• **Exercise directions**
Leaving out every picture, copy the lines of the data exactly, from the first through the line containing "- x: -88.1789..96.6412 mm".

++++ Material provided

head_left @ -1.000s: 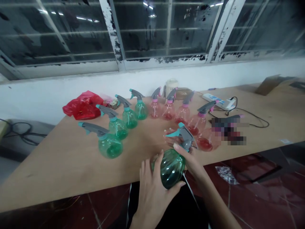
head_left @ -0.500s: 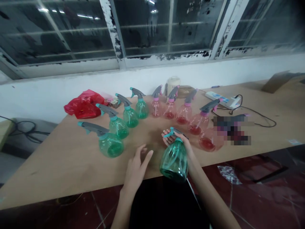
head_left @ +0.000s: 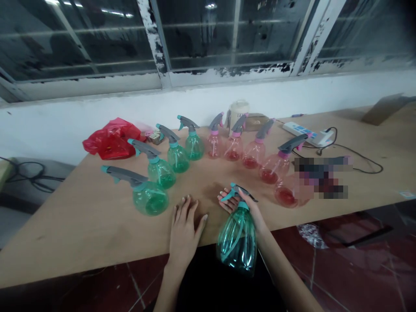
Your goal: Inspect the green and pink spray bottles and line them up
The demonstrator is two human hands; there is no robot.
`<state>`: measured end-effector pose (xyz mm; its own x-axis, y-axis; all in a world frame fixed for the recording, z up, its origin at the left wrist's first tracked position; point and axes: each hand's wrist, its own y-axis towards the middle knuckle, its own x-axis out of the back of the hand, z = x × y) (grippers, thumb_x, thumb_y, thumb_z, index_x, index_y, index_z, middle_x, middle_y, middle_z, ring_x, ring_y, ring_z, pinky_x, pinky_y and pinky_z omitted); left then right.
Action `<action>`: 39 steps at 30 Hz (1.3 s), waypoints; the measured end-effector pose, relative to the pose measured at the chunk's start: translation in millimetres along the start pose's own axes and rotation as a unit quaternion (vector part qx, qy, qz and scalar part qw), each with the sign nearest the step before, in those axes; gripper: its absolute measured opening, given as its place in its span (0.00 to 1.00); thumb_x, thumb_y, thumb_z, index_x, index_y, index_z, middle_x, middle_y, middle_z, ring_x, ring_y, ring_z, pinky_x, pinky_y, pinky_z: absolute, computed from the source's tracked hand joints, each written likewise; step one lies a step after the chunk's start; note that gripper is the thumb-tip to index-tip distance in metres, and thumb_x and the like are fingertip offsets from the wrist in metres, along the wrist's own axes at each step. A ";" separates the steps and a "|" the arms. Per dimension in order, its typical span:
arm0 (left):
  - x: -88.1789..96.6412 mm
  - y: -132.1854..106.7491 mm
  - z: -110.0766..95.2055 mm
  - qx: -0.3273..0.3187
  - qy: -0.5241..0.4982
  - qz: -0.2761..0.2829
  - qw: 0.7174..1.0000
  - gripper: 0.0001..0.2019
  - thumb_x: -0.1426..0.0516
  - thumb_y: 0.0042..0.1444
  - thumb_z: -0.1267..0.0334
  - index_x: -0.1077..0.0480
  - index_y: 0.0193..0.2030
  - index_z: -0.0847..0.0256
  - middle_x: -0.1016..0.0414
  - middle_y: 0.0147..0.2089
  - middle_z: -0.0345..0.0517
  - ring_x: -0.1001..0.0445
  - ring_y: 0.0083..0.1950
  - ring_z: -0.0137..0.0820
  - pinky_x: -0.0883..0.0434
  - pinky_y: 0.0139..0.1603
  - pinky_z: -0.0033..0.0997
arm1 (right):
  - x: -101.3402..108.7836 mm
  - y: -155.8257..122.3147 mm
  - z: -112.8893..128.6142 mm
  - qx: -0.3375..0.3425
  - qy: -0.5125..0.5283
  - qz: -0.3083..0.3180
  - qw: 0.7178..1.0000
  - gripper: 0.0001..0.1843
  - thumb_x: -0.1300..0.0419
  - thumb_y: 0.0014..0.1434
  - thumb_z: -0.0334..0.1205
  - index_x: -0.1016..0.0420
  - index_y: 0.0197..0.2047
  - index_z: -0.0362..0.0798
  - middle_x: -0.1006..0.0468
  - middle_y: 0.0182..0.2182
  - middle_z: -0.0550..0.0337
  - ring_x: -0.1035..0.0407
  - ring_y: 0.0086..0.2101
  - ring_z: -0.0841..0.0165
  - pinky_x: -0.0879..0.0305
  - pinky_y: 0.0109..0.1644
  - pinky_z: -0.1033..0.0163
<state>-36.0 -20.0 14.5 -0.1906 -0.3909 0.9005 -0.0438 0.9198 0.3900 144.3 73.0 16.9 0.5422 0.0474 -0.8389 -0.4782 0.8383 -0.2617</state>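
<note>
My right hand (head_left: pixel 248 206) is closed round the neck of a green spray bottle (head_left: pixel 237 242), just below its grey and teal trigger head. The bottle tilts over the table's front edge, its base toward me. My left hand (head_left: pixel 185 229) rests palm down on the table with fingers spread, holding nothing. Left of it stands the nearest of several green spray bottles (head_left: pixel 151 199) in a curved row. Several pink spray bottles (head_left: pixel 269 169) with grey and pink heads continue the curve on the right; the nearest is partly hidden by a pixelated patch.
On the brown table (head_left: pixel 81 229), a red plastic bag (head_left: pixel 112 138) lies at the back left. A white power strip (head_left: pixel 308 134) with a black cable sits at the back right. Behind the pink bottles is a white roll-shaped object (head_left: pixel 238 113). A cardboard piece (head_left: pixel 386 108) stands far right.
My left hand has come down flat on the table, its fingers spreading. The green spray bottle in my right hand has dropped slightly toward me.
</note>
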 end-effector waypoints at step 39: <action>0.5 2.5 -2.7 0.010 -0.015 -0.011 1.000 0.21 0.50 0.63 0.54 0.37 0.59 0.63 0.38 0.65 0.57 0.41 0.67 0.43 0.41 0.65 0.54 | -2.4 -10.5 -7.0 0.024 0.015 0.037 0.999 0.11 0.35 0.51 0.44 0.27 0.25 0.46 0.27 0.21 0.62 0.30 0.24 0.69 0.30 0.43 0.55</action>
<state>-33.6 -18.0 16.4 -0.2192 -0.4094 0.8856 -0.0676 0.9119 0.4048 143.2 60.3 18.3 0.4844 0.0949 -0.8697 -0.4832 0.8577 -0.1756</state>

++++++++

• **Output of the exercise**
head_left @ -1.000s: 
head_left @ -0.500s: 
head_left @ +0.000s: 
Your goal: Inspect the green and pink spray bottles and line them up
The demonstrator is two human hands; there is no robot.
`<state>`: measured end-effector pose (xyz mm; its own x-axis, y-axis; all in a world frame fixed for the recording, z up, its origin at the left wrist's first tracked position; point and axes: each hand's wrist, its own y-axis towards the middle knuckle, its own x-axis out of the back of the hand, z = x × y) (grippers, thumb_x, thumb_y, thumb_z, index_x, index_y, index_z, middle_x, middle_y, middle_z, ring_x, ring_y, ring_z, pinky_x, pinky_y and pinky_z omitted); left then right.
Action `<action>`: 39 steps at 30 Hz (1.3 s), waypoints; the measured end-effector pose, relative to the pose measured at the chunk's start: translation in millimetres along the start pose's own axes and rotation as a unit quaternion (vector part qx, qy, qz and scalar part qw), each with the sign nearest the step before, in those axes; gripper: its absolute measured opening, given as its place in its span (0.00 to 1.00); thumb_x, thumb_y, thumb_z, index_x, index_y, index_z, middle_x, middle_y, middle_z, ring_x, ring_y, ring_z, pinky_x, pinky_y, pinky_z: absolute, computed from the source's tracked hand joints, each written likewise; step one lies a step after the chunk's start; note that gripper is the thumb-tip to index-tip distance in metres, and thumb_x and the like are fingertip offsets from the wrist in metres, along the wrist's own axes at each step. A ";" separates the steps and a "|" the arms. Per dimension in order, its typical span:
arm0 (left):
  - x: -88.1789..96.6412 mm

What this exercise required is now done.